Не только дедушка с бабушкой, но и мои родители умерли до всяких новых времен, и, когда наступила эра всеобщей политизации, я страшно удивлялась сама себе: как могло случиться, что никаких разговоров дома, кроме обычного интеллигентского брюзжания, я не слышала. А всякие «вражеские голоса» и рукописи на одну ночь почитать пришли ко мне уже в замужестве.
Рядом с дедом в овальной раме, простой, без резьбы и завитушек, но явно благородного дерева, — портрет папиной бабушки, умершей родами. Почему из всех родных так выделены были папины отец и бабушка — не знаю, думаю случайно, без особого умысла, просто красивые старинные фотографии сохранились. Мамины предки были то ли неинтересны, то ли неизвестны, во всяком случае, я о них мало что знала. Приехали они откуда-то из среднерусской провинции, поселились в Подмосковье, бабушка работала на канцелярской работе в скучных учреждениях, дедушка техником в местной электросети, а глубже я никогда не заглядывала. Зато по папиной линии все заслуживало рассказа и много чего уцелело. Например, альбом в синем бархатном переплете с ажурной металлической застежкой, в который вклеены были пожелтевшие поздравительные телеграммы с крестиками «ятей» по случаю свадьбы моих прадеда и прабабушки. Это было аж в 1886 году. Тогда-то и куплена была квартира, где много лет спустя я появилась на свет. То есть, конечно, меня привезли туда из роддома — традиция рожать на собственной кровати в советское время пресеклась. А вот прабабушка, та, с красивой фотографии, разрешилась от бремени именно там и, не успев поцеловать первенца — моего дедушку, покинула этот мир.

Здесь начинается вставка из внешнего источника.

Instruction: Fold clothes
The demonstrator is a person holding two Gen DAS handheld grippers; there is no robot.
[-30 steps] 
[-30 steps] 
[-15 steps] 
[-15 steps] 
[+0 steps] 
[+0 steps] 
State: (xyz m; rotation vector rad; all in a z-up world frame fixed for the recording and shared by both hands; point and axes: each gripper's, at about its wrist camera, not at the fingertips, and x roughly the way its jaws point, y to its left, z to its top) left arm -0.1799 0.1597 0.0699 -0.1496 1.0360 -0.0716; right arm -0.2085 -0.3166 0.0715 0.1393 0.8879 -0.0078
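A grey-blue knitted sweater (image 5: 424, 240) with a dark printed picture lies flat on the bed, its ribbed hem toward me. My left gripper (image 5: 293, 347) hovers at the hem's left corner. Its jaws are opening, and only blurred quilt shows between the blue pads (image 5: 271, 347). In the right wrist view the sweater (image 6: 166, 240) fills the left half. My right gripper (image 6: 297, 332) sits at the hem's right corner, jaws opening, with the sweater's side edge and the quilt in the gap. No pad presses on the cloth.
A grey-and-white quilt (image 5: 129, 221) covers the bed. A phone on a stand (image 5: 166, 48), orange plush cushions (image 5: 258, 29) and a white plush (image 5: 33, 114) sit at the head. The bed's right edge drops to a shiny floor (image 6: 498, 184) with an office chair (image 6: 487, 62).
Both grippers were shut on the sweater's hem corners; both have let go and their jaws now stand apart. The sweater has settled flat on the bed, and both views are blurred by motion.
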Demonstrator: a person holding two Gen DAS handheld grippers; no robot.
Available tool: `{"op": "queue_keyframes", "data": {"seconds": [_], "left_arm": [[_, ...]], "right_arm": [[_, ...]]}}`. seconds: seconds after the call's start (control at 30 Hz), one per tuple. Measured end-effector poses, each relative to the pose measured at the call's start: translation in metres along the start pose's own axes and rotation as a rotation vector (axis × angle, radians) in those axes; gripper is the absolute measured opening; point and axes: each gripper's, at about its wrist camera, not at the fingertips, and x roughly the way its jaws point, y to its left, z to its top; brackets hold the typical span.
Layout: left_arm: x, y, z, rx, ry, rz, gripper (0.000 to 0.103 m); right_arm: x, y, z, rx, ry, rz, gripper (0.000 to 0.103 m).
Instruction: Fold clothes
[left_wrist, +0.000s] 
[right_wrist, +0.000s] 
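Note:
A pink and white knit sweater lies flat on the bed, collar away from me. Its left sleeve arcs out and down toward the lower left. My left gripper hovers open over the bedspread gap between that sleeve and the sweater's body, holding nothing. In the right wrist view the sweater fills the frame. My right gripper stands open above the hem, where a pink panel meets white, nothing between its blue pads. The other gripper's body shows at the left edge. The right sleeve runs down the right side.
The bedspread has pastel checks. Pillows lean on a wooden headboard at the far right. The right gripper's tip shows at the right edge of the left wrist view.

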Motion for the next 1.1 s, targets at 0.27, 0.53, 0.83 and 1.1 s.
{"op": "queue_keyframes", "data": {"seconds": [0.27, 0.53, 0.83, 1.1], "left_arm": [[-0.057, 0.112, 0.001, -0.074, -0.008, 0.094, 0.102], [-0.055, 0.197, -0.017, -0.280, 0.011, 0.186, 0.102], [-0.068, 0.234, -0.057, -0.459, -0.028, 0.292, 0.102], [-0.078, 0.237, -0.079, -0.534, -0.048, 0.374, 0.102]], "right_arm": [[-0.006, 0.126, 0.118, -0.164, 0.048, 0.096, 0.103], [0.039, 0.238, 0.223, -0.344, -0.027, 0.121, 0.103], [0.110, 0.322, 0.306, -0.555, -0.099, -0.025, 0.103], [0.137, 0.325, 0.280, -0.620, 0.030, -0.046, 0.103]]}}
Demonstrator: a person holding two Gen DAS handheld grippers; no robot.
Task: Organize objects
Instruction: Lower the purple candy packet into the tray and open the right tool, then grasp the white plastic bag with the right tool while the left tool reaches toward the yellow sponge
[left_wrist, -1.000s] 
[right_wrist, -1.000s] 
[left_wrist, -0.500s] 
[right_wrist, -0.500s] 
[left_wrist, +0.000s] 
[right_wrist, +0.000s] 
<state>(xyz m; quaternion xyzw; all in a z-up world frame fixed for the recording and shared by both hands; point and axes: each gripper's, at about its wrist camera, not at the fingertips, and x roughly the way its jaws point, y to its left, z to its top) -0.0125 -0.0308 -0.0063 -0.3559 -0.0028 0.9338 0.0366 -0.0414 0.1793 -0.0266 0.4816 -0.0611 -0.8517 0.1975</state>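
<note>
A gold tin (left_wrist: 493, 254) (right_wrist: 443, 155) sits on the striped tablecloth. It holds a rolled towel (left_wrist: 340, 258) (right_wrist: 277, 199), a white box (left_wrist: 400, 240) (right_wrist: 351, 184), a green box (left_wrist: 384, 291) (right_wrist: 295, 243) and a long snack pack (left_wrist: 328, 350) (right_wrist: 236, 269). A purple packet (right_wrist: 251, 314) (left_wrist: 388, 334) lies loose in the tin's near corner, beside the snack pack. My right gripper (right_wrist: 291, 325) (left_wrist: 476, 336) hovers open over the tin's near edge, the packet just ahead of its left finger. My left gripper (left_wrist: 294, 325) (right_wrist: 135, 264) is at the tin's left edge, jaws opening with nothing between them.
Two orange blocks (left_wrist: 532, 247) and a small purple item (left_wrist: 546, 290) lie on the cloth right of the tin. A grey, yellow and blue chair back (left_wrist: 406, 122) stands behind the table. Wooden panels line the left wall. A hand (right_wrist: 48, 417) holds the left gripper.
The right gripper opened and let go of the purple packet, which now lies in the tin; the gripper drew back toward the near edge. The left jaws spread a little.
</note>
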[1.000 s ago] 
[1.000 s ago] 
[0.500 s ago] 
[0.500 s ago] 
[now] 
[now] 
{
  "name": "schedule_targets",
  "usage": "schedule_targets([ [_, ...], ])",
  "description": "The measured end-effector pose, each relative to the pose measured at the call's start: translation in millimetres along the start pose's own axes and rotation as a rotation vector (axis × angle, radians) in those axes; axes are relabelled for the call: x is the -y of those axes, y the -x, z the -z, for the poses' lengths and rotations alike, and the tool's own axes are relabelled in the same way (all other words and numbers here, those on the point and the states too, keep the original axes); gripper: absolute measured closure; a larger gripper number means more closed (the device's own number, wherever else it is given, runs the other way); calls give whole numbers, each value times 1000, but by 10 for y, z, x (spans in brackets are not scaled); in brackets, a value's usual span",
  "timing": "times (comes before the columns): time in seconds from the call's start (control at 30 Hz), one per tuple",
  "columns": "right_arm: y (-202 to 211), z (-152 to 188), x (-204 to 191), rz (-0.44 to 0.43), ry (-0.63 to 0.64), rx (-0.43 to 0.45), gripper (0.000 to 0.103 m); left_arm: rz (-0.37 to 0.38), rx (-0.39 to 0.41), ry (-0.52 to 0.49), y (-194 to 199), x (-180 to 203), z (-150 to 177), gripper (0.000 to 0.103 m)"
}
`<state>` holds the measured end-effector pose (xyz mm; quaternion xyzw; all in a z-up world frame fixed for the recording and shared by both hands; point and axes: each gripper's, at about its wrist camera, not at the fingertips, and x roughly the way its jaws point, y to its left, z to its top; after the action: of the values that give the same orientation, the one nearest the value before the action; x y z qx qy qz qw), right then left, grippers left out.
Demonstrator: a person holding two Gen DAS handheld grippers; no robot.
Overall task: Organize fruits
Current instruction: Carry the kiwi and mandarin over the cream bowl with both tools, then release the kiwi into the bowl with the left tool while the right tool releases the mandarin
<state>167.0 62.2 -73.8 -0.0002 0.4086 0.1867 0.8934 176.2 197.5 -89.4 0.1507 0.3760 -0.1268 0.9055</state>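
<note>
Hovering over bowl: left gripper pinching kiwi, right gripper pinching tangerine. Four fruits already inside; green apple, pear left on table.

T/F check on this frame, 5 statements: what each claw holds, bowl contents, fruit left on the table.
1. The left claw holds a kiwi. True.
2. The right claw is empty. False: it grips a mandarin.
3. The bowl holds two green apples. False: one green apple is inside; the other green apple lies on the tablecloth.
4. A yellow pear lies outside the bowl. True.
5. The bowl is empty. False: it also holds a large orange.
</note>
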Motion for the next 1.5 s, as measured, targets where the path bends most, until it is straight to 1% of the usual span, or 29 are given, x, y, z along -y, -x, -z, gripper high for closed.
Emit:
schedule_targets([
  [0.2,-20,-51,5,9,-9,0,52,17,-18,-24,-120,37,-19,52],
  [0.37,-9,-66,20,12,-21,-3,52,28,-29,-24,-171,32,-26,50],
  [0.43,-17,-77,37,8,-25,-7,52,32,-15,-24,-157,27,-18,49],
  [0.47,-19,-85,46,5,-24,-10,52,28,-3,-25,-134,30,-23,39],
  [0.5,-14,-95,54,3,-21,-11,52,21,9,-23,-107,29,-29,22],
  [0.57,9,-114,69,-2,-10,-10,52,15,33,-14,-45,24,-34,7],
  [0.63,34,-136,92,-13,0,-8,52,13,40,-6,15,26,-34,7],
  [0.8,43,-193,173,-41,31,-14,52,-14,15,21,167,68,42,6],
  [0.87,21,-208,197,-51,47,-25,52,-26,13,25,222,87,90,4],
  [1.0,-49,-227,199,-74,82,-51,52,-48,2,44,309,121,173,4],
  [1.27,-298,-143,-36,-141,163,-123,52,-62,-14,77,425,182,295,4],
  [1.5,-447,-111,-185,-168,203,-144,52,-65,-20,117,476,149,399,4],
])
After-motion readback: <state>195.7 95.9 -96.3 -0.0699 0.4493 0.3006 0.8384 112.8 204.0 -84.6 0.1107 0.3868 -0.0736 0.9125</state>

Кроме альбома дожила до сего дня кое-какая мебель: непонятного назначения тумбочка, маленькие столики и книжный шкаф орехового дерева с резным орнаментом удивительно теплого цвета. В нашей пятиэтажке, про какие едко шутили, что Хрущев, слава богу, не успел совместить там пол с потолком, шкаф главенствовал в большой комнате и почти упирался в этот самый «два с полтиной» потолок. Но тумбочка и столики смотрелись вполне органично и определяли интерьер. Наверное, именно эта мебель навела через десятые руки, через знакомых знакомых ассистента режиссера с «Мосфильма» на нашу квартиру. Им надо было снять эпизод в профессорском кабинете: «Ищем давно не ремонтировавшуюся, запущенную квартиру в типовом советском доме, где старинная мебель соседствует с современной и много книг, — так она привычной скороговоркой протараторила, — съемки завершим за вечер и ночь, все потом приведем в порядок, соседей не побеспокоим, платим за это сто долларов».